Share your dilemmas and get honest opinions from other Mumsnetters.

DH not talking to me today because….

272 replies

Passthecorkscrew · 20/05/2024 10:33

DH has taken the huff with me and was actually quite mean during an argument and wondering if I was BU…

Eldest DC is learning to drive, they are doing really well and I’m proud of how quickly it has come.

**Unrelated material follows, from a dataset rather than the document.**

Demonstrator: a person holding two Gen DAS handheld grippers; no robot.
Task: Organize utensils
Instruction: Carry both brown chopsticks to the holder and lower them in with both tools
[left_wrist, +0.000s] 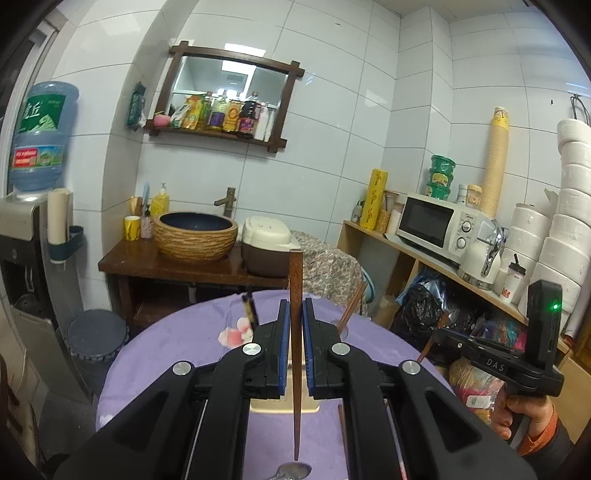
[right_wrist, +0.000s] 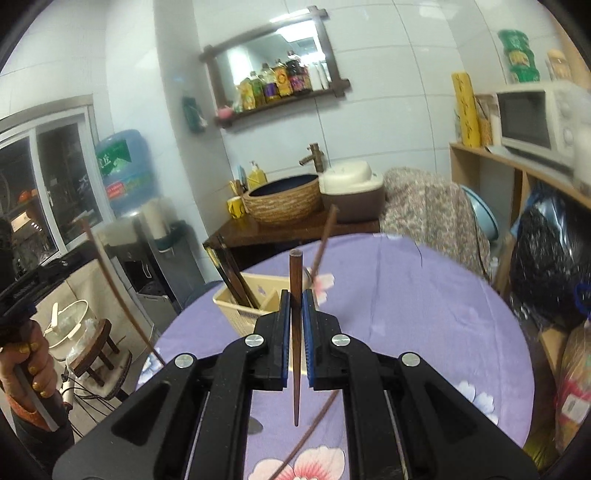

DH has been doing all the teaching so far and I can’t fault him for how it’s going, he’s patient, is taking DC out daily and I love how it’s became their thing. DH is really enjoying the process.

DC hasn’t had a lesson with a professional instructor yet, they are on a few waiting lists but a spot hasn’t come up.

I don’t drive.

Sitting last night at dinner and DC asked if they could have their friend over for dinner this week and then drive them home but take a route that takes them through 2 major roundabouts and a very busy/fast duel carriage way with slip roads, to note we live rurally, and DC’s friend lives in the nearest city so lots of different types of driving/roads etc to get door to door.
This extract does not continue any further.